Si les artistes exposés font désormais un vaste usage de l’intelligence artificielle, la poursuite de la visite invite à un retour vers le passé, aux prémices de la révolution informatique. Au début du Musée d’art contemporain de Lyon aussi, dont la toute première exposition, il y a 30 ans, explorait déjà l’impact de ce qu’on appelait alors les « nouvelles technologies ». Un mur d’image au rez-de-chaussée rappelle l’événement organisé en 1995 à l’occasion des 100 ans de l’invention du cinéma par les frères Lumière. À cette époque, 12 ans avant la sortie du premier iPhone, Internet était encore balbutiant et les salles obscures accueillaient des œuvres dystopiques comme Ghost in the Shell et, quelques années plus tard, Matrix, se souvient Matthieu Lelièvre, le commissaire de l’exposition Univers programmés qui occupe les 2e et 3e étages du musée.
Aux origines du numérique
Composée d’œuvres créées entre 1973 et nos jours, cette exposition fait une large place à l’interactivité et à l’expérimentation. Dès l’arrivée, des ordinateurs invitent à la visite virtuelle des salles à l’aide d’une manette de jeu, une œuvre du duo français Kolkoz. Le vélo de Jeffrey Shaw et Dirk Groeneveld propose une navigation virtuelle dans un monde aussi coloré que sommaire. Créée en 1991, cette animation fait aujourd’hui figure de fossile, comparée à n’importe quel jeu vidéo actuel. Non loin, Intro Act de Christa Sommerer et Laurent Mignonneau permet de dessiner des formes végétales et minérales sur un écran géant à force de s’agiter devant un capteur. Créée en 1995 pour la Biennale de Lyon, l’œuvre est issue de la collection permanente du MAC.
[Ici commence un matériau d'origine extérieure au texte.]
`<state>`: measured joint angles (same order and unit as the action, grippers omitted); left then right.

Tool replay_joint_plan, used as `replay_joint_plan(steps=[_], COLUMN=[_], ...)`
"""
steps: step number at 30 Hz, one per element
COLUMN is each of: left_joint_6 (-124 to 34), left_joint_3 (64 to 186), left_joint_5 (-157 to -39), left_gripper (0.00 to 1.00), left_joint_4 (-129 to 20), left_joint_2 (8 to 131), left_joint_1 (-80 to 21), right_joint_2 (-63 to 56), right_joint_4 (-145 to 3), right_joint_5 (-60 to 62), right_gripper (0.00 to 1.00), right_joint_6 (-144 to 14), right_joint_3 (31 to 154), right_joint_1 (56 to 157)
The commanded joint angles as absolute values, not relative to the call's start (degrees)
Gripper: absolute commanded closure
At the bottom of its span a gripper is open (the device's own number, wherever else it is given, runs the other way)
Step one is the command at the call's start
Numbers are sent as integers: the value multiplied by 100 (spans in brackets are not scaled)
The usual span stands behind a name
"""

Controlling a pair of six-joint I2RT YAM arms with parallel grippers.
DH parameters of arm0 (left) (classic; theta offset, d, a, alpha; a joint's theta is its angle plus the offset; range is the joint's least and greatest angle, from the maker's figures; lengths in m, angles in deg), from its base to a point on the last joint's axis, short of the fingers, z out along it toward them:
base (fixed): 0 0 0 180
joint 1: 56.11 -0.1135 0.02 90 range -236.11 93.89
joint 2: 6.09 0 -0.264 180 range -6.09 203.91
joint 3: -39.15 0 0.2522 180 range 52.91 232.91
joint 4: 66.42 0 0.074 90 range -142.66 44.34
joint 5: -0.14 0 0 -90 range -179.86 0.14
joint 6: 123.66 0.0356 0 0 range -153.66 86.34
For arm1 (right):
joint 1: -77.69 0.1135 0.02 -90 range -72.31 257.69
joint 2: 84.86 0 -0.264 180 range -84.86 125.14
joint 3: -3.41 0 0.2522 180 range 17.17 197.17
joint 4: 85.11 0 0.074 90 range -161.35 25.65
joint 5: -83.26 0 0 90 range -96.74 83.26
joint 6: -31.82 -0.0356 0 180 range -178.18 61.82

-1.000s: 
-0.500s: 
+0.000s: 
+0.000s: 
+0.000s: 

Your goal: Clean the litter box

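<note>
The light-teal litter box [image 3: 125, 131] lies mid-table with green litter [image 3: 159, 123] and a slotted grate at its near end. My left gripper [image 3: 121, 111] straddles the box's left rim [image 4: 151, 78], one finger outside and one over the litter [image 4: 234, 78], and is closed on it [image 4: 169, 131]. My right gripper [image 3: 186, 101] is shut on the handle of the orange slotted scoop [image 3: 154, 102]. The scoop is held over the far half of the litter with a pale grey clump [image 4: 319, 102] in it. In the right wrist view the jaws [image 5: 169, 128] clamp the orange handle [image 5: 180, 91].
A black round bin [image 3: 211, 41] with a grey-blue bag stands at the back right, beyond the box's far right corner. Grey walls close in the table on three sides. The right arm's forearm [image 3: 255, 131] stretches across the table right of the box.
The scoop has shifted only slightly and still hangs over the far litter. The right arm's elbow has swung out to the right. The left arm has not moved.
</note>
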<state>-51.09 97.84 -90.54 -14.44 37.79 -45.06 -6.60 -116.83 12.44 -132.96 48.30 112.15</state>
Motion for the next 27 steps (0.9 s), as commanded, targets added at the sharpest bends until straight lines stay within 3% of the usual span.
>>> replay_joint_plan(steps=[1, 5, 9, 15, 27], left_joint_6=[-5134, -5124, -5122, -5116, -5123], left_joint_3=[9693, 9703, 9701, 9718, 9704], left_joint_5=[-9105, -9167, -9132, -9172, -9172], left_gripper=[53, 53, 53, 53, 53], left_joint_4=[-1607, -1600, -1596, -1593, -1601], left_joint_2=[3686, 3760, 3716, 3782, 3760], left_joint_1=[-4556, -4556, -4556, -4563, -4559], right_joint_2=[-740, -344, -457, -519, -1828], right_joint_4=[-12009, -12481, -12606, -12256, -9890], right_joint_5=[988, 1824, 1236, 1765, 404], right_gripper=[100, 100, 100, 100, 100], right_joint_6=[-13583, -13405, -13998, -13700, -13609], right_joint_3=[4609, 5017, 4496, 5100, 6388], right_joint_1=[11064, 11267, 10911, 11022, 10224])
Les technologies du XXIe siècle ne sont pas en reste pour autant. Les Milanais Eva et Franco Mattes ont récréé un chat à deux pattes dont l’image originelle, tronquée par Google Maps, a fait le tour d’Internet. Les Français Brodbeck et de Barbuat ont demandé à une intelligence artificielle de reproduire deux images : la photo iconique de Robert Capa saisissant la mort d’un soldat abattu pendant la guerre civile en Espagne, ainsi qu’une autre, fruit du travail intime de la photographe américaine Nan Goldin. Avec une fidélité somme toute assez relative. Tout comme la poignée de main coulée dans la résine par l’artiste néerlandais Constant Dullaart qui rappelle les difficultés des premières IA à représenter correctement une main humaine, dotée du bon nombre de doigts et sans croiser les phalanges. En face, le Parisien Raphaël Fabre fait danser Eric Zemmour et Gérald Darmanin torse nu sur des airs électro. Créée également par une intelligence artificielle, la vidéo de type deep fake appelée The Liar’s Dividend dénonce « un phénomène qui pollue l’ensemble des systèmes informationnels de nos jours », explique le musée.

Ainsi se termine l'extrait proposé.